In Deuteronomy 6, God does tell them that they are to keep His commandments so that it may go well with them, but what are the commandments in view? It might be easy to think of all those laws from Exodus, Leviticus, and Numbers because we just read all those, but this isn't Moses handing the people a book, this is Moses giving a speech, and the rules and laws he just laid out for them in Deuteronomy 5, right before he makes these comments about keeping those commands, are the ten commandments. To be blunt, God does not set a very high bar for them. Basically, "Stay faithful to God, don't worship other gods, don't work on the Sabbath, honor your parents, don't murder, don't commit adultery, don't steal, don't bear false witness, and don't covet your neighbor's things." Those other regulations for worship and such certainly play into faithfulness to God, but nobody was ever sent into exile for failing to quarantine a house for the proper number of days after a spot was found to be spreading in the plaster... Israel was sent into exile for turning away from God entirely and worshipping other gods instead of Him.

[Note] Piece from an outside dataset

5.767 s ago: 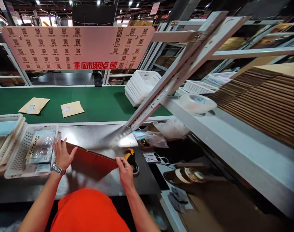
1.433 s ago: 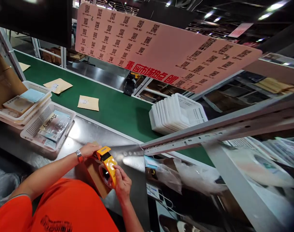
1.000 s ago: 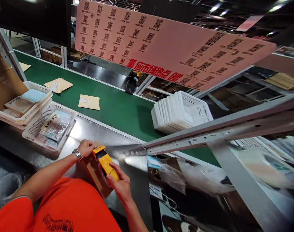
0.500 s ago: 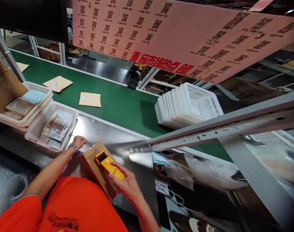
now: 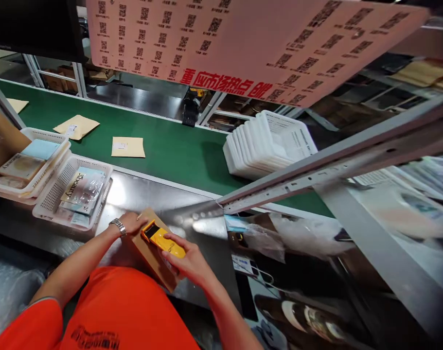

What God is concerned about, both with Israel then, and with us today, is believing loyalty. Is our faith and trust in Him, or is it in something else? For Israel, this question often manifested most in whether they would stay faithful to Yahweh or whether they would abandon Him for the gods of the nations they were dispossessing from the land. For us today it is not so often about turning from Yahweh to worship other gods, but just because we don't have an idol in our closet we are bowing down to doesn't mean we aren't turning away from faith in Christ.

So just as God was not keeping a checklist back then, just waiting for one too many infractions before He sent Israel into exile, neither is He doing that with us today. God's desire is that His people remain faithful to Him and continue to trust in Him.